For starters, allow me to present a history page I wrote for the Minnesota Transportation Museum's web site: Click Here.
The arrangement of 1146's dining room, while unusual, is not unique to ACF or the Great Northern. Here is a 1947 Pullman advertisement which is almost prophetic.
The Great Northern always gave names to its dining, lounge and cafe cars - so why didn't 1145 and 1146 get names?
The ACF Industries Archival Collection of the John W. Barriger III National Railroad Library apparently contains a box (S6 #5,6) of correspondence and other material concerning the Great Northern's "Internationals" and "Red River" of 1950 and another box (S6 #7,8) concerning the 1951 "Empire Builder". See ACF Collection 1-14.pdf. I will have to visit some day.
According to the dates on the blueprints, engineering for the five types of cars in the "International" took about 13 months - from September 1948 to October 1949.
Here are two blueprints with ACF title blocks. These measure about 11" x 48". (Construction drawings are much larger.)
|ACF floor plan for the coach-diner. The revision block is probably the most interesting detail, as it gives some insight into the design process.|
|Here is the manufacturer's painting diagram. I'm intrigued that the revision block says they moved the striping. We can also compare it with an EB painting diagram from Pullman.|
|New York Air Brake Company supplied the HSC air brakes used on these trains. Virtually unknown today, they were an electric-over-straight-air overlay on conventional D-22 passenger car air brakes, combined with an anti-lock feature. This advertisement explains their appeal. In theory, shorter braking distances allow faster schedules. In practice reliability was an issue and the HSC feature was soon torched off.|
|A tip of the hat to SP 4449, representing another buyer of HSC Electro-Pneumatic air brakes.|
The coach-diners were not assigned to the Red River until the 1960's. However, in 1950 the GN publicity department needed a shot of the Red River. Apparently the Red River's coaches 1135-1137 were not ready, so they substituted a coach and both coach-diners from the International!
The Great Northern's marketing department made sure everyone knew about the new streamlined "International" trains - and nearly every vendor who supplied parts trumpeted their role as well.

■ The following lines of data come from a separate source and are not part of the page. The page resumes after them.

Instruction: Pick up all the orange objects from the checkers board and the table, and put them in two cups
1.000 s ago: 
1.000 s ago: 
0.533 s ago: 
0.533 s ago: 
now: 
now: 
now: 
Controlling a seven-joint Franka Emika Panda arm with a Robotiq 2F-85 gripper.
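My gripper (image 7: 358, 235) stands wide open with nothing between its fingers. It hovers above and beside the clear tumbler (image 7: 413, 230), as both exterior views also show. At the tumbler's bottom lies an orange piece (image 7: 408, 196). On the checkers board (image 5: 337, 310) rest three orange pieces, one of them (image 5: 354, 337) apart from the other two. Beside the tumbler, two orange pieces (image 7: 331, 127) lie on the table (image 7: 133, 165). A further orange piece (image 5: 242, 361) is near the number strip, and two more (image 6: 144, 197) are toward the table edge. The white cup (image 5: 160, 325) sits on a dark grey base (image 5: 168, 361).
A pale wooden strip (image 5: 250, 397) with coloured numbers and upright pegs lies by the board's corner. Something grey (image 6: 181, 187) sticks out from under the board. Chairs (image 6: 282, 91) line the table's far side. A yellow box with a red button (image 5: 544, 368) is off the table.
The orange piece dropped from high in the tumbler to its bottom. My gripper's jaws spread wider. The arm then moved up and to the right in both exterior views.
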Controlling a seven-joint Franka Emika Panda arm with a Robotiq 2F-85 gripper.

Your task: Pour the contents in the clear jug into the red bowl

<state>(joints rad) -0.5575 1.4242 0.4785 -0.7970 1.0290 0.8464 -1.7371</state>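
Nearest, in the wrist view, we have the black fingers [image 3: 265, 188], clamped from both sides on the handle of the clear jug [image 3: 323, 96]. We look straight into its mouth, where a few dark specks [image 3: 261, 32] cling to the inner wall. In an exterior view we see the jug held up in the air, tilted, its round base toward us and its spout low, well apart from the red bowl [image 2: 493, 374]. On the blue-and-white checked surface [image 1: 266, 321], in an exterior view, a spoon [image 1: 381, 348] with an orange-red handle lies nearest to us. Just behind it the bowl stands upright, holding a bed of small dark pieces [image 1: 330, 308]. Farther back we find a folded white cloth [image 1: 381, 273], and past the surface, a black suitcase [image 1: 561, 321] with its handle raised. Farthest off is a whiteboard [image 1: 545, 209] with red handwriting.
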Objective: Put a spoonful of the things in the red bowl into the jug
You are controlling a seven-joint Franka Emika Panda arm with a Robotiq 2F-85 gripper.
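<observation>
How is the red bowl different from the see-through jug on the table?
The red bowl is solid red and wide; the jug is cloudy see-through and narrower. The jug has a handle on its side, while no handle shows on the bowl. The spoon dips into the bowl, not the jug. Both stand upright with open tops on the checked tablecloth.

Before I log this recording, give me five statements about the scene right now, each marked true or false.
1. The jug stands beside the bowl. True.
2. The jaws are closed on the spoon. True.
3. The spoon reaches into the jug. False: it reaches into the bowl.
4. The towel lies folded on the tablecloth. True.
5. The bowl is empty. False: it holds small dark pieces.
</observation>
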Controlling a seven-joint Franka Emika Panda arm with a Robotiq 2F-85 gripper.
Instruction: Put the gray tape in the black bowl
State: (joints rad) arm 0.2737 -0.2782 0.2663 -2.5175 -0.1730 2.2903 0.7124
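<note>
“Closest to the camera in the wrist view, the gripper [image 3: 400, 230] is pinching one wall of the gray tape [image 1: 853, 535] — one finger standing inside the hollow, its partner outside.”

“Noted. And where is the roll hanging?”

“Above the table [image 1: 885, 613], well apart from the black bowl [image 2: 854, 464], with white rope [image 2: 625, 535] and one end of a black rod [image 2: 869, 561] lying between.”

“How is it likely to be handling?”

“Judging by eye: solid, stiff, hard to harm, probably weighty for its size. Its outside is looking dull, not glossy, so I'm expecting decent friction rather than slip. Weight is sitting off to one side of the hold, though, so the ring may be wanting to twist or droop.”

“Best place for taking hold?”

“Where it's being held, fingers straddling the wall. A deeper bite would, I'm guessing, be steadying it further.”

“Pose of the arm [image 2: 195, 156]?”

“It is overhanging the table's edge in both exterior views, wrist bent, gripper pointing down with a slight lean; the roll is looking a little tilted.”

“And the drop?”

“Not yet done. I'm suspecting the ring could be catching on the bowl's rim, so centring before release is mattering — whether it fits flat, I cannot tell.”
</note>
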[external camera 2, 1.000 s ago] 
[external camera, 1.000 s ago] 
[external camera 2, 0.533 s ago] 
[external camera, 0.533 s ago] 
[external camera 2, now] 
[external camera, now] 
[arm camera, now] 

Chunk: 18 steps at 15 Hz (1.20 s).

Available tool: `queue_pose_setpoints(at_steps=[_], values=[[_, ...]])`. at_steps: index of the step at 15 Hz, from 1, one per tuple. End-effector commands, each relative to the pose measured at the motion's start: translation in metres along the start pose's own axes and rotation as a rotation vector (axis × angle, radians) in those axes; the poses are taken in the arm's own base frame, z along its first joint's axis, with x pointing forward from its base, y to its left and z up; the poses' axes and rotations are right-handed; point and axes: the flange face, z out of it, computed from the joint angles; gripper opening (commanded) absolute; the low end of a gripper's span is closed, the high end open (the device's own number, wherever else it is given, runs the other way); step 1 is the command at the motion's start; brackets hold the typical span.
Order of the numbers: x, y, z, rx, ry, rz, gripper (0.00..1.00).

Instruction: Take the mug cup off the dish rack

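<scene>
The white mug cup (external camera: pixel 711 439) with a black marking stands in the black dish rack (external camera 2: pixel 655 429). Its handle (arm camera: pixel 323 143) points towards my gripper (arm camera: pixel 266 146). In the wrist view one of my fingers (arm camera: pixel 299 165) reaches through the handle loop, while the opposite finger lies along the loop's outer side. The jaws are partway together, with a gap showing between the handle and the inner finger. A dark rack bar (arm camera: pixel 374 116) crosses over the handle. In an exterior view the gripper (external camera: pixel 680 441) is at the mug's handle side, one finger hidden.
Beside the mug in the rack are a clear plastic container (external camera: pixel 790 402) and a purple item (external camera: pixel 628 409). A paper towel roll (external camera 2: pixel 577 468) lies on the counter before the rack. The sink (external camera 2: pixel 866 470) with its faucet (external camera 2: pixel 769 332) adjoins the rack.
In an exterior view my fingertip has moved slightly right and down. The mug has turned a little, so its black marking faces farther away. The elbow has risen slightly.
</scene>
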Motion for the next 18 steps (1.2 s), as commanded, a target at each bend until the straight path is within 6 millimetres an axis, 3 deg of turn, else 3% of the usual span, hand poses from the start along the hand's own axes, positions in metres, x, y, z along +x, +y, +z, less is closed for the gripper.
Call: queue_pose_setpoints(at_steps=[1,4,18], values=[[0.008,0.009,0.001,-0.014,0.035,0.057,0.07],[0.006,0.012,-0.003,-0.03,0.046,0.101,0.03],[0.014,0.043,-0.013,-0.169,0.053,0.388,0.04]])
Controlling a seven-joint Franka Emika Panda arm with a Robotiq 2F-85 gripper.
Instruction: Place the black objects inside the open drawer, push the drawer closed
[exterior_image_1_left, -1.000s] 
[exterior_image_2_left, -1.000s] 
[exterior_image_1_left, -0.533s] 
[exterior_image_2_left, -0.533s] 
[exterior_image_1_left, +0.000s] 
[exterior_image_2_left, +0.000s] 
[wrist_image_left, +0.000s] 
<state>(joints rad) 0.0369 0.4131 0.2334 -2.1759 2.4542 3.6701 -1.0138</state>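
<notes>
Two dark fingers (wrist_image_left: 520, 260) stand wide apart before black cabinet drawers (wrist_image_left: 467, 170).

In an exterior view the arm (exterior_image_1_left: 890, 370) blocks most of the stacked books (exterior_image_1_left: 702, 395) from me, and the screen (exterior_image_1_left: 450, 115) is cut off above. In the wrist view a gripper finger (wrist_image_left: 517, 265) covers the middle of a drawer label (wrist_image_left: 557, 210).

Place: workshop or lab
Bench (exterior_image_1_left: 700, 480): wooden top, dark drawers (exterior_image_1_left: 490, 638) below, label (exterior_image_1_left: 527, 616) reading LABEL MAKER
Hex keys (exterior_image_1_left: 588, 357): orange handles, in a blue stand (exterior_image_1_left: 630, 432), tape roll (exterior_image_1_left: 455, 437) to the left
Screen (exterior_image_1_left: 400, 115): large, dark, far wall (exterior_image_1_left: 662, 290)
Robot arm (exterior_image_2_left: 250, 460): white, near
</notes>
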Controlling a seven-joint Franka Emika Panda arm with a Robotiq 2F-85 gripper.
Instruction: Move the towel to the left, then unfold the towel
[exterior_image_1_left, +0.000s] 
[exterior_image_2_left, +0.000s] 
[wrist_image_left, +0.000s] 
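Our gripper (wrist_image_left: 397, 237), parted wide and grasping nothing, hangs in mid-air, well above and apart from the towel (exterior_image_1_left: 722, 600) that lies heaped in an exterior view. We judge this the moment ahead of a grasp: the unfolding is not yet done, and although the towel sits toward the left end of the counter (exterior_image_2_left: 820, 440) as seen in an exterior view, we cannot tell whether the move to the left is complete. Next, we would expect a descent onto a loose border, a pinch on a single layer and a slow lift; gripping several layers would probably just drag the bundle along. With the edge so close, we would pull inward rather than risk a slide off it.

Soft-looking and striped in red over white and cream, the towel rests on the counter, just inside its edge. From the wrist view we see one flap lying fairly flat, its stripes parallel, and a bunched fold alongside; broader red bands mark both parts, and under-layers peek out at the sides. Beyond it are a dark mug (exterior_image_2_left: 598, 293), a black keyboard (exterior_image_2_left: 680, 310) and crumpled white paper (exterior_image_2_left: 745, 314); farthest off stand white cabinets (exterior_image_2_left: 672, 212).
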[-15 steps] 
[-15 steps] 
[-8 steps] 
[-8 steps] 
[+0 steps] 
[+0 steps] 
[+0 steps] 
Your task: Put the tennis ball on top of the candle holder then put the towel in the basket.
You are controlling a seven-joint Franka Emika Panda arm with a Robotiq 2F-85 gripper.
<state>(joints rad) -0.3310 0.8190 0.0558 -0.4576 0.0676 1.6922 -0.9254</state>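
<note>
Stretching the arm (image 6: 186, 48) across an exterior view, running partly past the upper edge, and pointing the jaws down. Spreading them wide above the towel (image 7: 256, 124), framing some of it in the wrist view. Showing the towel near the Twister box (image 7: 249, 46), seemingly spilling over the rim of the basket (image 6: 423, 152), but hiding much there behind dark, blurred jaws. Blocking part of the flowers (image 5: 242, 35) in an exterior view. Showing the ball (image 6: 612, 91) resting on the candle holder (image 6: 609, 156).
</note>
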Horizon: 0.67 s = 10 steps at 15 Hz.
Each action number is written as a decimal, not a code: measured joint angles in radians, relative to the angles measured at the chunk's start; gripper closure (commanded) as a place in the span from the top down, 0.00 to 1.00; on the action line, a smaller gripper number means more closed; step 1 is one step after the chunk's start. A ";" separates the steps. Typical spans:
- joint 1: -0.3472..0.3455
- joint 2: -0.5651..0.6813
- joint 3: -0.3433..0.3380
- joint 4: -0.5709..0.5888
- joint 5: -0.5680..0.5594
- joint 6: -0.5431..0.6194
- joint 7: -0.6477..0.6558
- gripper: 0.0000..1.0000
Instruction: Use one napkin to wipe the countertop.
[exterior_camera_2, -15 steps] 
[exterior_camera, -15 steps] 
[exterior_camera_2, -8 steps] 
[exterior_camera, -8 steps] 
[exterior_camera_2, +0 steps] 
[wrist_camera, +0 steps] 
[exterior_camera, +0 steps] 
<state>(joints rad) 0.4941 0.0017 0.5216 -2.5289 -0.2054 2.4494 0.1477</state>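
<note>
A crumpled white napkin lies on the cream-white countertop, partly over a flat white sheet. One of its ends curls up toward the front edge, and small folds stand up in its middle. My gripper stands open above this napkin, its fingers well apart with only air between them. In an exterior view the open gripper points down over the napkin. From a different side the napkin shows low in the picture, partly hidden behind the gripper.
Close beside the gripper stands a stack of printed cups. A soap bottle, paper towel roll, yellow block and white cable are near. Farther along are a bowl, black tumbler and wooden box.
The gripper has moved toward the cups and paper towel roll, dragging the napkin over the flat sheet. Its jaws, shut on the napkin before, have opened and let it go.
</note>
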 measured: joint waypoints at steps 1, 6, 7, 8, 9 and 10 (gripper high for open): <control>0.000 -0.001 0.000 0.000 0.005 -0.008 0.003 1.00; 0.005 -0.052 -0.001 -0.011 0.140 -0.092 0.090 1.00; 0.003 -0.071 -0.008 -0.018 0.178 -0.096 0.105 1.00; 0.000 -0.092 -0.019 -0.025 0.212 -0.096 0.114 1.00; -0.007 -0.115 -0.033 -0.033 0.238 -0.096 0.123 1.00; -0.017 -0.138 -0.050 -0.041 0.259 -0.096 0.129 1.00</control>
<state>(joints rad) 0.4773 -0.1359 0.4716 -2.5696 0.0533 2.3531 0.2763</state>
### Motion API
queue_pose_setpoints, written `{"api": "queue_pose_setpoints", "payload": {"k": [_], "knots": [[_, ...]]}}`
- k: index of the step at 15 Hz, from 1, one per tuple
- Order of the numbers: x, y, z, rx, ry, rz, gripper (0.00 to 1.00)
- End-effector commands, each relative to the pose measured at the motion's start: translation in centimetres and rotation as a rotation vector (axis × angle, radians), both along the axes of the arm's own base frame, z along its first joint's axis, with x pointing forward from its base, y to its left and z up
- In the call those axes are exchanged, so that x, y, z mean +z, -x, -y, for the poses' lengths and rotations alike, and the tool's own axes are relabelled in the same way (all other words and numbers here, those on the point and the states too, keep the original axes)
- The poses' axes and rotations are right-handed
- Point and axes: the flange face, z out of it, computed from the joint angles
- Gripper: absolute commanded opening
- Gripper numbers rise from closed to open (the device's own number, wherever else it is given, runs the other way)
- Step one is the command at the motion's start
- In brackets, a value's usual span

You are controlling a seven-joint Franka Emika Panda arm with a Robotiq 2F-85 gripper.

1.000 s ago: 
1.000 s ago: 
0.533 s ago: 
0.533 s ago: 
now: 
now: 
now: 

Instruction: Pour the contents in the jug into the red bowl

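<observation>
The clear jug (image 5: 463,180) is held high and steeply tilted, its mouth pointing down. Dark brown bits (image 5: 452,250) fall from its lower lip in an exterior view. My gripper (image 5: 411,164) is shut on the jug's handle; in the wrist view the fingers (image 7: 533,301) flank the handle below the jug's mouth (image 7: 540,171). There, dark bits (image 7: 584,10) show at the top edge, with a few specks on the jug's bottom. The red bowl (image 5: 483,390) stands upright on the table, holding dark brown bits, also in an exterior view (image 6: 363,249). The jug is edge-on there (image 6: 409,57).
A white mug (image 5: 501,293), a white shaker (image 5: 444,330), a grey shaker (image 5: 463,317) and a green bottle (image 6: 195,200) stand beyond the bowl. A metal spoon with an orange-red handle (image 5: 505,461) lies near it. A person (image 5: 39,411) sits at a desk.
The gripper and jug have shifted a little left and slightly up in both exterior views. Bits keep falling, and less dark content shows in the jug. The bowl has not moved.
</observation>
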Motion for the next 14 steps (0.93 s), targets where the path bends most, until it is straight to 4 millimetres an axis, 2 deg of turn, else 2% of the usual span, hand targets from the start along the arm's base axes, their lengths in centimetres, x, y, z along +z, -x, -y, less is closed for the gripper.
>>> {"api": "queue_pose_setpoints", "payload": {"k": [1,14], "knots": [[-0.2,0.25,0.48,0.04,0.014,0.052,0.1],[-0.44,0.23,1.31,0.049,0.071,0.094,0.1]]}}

1145 and 1146 spent their first decade serving the route they were built for.
After being removed from the "International", 1145 and 1146 moved to St Paul, Minnesota. Through the 1960's they served on local trains terminating in St Paul.
For approximately one year, 1146 was a Burlington Northern coach-diner.
Renumbered 8401 and painted in Platinum Mist, 1146 spent the 1970's in Amtrak service.
It appears that 8401 was sold at Amtrak Auction, circa 1979 to 1981, to a Mr. Al Knippert. How it spent its time in his ownership is unknown to me. He may have eventually donated it to a museum in New Orleans.
A fellow RPCA member and car owner bought two cars from the Louisiana Railway Heritage Trust in 1994. He reports that 8401 was at their location in New Orleans at the time, inside a fenced area. It had already been sandblasted and painted in yellow primer.
Bob Moen purchased 8401 in 1998, and changed its car number back to 1146. He moved it to Hooper, Nebraska and had wheel and window work done. (I understand it traded for two better wheelsets from CNWX 301036, a CNW '400' coach turned MOW car.) Later he moved it to Randolph, Minnesota.
I purchased 1146 from Bob in February 2001.
Including 1146, of the 1950 "International" rolling stock, five of ten cars are known to survive today:
One last look at twin sister 1145: Jeff Lubchansky found her in Newark, NJ in January 2000, and posted pics on his site. Left side. Right side. Her dining room had burned, and she'd been stripped of parts. In a very interesting twist, I flew to Newark in 2004 to inspect four ex-GN coaches which the URHS had for sale. (1215, 1223, 1224 and 1229.) MTM took 1215 and 1224, because their 32vdc electrical systems were intact. On arrival in St Paul, I was stunned to discover 1224 had 1145's dining room end door! While inspecting, I'd noticed the burned door which didn't fit the car, but the opposite side - lettered "8400" - had been inaccessible.
Passenger trains still ply the GN's "International" route. Today it is the Amtrak Cascades route, a service supported by Washington State and using Italian "Talgo" passenger cars and EMD F59PHI locomotives. The new trains are pretty neat, incorporating coach, business class, a bistro and a cafe. With a locomotive at each end, there's no observation car, but the side windows are still large to accomodate the wonderful scenery. That Talgo equipment is used on the International's route is interesting, since ACF's photos of the coach-diners under construction show a Talgo train in the background. ACF had licensed the technology and tried, unsuccessfully, to market it in the US.
Bill Sornsin wrote that one can search for "Station Street, Vancouver, BC" in Google Maps. The resulting map shows the existing Vancouver Pacific Central station (ex-CN) on the south side of National Ave. The GN station was north of the CN's, and to me the streets north of National Ave. describe a perfect station complex, extending from Station Street to the wye at the east.